**Exercise aim:** Wherever "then" appears in a line of the listing, that line should be returned.
(Information provided)
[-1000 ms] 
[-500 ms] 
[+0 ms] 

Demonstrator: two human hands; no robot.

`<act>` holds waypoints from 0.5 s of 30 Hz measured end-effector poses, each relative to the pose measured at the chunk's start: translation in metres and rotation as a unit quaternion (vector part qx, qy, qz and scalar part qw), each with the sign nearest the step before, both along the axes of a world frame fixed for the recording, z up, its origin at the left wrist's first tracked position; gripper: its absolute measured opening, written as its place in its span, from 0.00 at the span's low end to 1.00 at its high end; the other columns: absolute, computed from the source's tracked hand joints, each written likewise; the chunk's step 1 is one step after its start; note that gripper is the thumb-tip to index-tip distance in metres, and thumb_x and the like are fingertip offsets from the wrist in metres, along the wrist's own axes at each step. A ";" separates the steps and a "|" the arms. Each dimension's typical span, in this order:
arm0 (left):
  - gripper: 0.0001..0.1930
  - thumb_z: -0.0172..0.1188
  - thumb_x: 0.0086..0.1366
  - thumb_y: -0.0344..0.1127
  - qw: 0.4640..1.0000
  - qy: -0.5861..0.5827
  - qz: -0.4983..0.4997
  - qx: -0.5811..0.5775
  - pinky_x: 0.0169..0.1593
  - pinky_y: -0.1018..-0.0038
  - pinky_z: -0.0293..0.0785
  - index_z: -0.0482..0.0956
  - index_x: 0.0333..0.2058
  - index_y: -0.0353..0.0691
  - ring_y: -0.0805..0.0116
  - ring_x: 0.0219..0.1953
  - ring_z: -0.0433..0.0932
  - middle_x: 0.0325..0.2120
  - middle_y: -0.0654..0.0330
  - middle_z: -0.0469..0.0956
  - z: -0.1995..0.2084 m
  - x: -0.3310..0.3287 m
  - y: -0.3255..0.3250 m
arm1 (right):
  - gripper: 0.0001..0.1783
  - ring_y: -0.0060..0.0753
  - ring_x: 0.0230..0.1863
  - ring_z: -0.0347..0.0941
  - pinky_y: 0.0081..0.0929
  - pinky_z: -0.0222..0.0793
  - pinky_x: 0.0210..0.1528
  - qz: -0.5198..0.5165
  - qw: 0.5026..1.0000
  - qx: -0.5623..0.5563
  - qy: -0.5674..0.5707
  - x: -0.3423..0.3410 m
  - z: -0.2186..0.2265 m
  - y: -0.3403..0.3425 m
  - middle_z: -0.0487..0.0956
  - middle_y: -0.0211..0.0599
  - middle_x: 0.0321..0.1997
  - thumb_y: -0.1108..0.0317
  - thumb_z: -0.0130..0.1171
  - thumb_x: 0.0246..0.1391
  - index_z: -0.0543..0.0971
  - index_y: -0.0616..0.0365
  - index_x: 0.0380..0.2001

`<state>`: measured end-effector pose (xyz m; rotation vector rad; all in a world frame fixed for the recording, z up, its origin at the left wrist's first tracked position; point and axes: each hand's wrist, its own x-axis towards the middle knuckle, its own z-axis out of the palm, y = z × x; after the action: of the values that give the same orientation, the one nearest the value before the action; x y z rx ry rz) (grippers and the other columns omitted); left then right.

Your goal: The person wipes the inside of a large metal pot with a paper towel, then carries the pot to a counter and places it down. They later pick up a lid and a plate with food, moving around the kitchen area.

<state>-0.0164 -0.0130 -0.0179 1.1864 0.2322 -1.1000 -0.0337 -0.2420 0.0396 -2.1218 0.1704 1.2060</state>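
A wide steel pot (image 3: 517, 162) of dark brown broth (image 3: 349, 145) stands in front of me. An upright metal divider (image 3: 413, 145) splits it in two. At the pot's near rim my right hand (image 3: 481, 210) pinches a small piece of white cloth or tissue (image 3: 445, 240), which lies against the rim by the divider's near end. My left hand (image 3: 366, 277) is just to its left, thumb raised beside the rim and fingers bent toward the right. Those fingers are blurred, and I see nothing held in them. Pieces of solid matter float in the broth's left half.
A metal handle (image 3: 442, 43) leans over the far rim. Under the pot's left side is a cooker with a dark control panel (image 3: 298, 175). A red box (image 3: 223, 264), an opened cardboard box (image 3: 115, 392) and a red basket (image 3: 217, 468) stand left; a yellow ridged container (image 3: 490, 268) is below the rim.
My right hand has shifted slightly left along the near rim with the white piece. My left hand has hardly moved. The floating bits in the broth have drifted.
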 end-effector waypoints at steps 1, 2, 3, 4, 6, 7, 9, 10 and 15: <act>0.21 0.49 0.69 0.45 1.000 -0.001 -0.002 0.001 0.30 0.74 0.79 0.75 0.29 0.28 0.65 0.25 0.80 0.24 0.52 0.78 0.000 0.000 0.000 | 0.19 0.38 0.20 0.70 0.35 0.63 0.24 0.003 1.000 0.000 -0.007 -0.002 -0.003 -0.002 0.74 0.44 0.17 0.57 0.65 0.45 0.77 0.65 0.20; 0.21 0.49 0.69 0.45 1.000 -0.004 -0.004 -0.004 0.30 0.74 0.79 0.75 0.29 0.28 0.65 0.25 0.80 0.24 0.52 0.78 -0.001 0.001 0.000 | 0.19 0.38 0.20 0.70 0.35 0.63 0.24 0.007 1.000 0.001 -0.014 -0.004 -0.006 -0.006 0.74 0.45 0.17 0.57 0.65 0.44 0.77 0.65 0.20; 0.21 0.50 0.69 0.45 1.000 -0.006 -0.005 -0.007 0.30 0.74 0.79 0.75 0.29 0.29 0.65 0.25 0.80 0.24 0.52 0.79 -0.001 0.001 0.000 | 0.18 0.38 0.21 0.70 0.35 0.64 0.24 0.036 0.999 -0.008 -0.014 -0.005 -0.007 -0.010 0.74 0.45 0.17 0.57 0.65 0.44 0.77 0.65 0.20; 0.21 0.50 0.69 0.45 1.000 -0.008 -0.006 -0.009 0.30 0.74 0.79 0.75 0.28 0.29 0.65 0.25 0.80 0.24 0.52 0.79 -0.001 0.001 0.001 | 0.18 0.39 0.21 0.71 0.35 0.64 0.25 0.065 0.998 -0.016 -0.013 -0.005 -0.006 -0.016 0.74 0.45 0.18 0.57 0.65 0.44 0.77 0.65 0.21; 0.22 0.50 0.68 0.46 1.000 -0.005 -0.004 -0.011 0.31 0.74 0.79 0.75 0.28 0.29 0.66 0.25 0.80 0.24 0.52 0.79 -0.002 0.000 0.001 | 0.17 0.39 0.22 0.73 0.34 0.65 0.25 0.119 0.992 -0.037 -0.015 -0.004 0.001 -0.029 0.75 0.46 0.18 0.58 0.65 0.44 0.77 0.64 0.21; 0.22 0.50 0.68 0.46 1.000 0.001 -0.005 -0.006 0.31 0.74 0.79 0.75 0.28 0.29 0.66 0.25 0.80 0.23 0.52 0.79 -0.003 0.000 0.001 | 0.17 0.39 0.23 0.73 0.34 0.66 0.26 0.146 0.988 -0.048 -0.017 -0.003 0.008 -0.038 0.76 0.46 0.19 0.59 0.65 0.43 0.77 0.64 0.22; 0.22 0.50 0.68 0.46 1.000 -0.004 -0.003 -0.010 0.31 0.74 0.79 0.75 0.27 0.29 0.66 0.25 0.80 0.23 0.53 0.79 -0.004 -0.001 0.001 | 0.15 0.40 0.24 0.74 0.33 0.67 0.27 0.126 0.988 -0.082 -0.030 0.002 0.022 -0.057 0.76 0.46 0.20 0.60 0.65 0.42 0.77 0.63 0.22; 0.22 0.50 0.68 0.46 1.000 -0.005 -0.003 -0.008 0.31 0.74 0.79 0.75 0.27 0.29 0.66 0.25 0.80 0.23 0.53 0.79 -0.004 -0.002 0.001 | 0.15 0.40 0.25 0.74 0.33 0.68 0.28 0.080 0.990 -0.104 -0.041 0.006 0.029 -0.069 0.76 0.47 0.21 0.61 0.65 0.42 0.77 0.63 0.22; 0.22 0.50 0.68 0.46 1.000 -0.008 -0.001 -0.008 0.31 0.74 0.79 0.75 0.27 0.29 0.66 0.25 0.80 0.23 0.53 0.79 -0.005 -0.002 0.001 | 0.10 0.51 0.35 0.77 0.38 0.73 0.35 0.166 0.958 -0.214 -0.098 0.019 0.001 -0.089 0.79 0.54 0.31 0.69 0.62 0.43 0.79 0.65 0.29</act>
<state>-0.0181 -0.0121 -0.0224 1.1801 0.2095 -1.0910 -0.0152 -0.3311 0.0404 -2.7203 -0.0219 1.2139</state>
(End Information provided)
**Solution to this task:**
`<state>`: measured end-effector pose (xyz m; rotation vector rad; all in a world frame fixed for the recording, z up, its origin at the left wrist's first tracked position; point and axes: each hand's wrist, its own x-axis towards the middle knuckle, its own z-axis out of the palm, y = z × x; after the action: of the values that give the same orientation, the one nearest the value before the action; x y z rx ry rz) (grippers and the other columns omitted); left then right.
Your goal: The person wipes the inside of a large metal pot with a paper towel, then carries the pot to a counter and places it down. They later pick up a lid and a plate with food, moving around the kitchen area.

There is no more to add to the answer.